Thank your lucky stars (Letter to Editor, 8 June 2007)

Teacher Steven Wong criticises me for opposing the civil service pay rise ("We deserve pay rise, Mr Tien", May 29). He complains that he is in negative equity after the economic downturn wiped 50 per cent off the value of his property and left him unable to afford a new car and new clothes and take his family for a holiday.

While I sympathise with Mr Wong's plight, I would like to make two observations. Civil servants are not the only ones to have suffered from the dip in property prices and no one should expect the government to compensate them for their unfortunate investments losses by awarding them unjustified pay rises.

Neither I nor any of my Liberal Party colleagues have anything against civil servants.

However, it must be remembered that they are already paid significantly better than people in the private sector - 30 per cent better if pension and medical benefits are taken into account.

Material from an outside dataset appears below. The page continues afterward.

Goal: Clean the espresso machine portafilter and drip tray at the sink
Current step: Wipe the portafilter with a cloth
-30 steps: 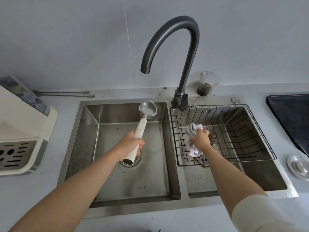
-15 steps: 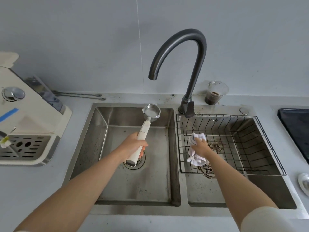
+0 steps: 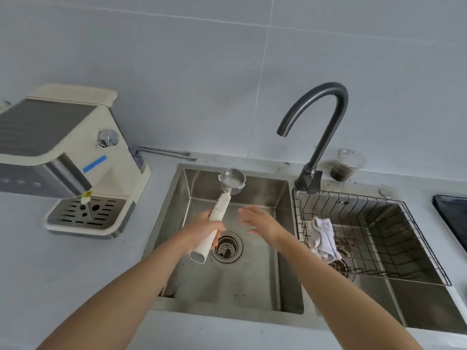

Even using government surveys that exclude pension and medical benefits and use a benchmark of 75 per cent of private sector pay as a basis for comparison, civil servants are paid 5 per cent more than the market rate. If we award them another 4.6 to 4.9 per cent, the gulf will widen significantly, leading to a spiral of pay demands and putting small firms under intense pressure to raise wages or lose staff.

We in the Liberal Party believe that taxpayers would prefer to see the annual extra pay rise expenditure of HK$5.3 billion spent on more pressing causes such as helping the poor and improving our education and health system. Those are measures that will benefit Hong Kong as a whole.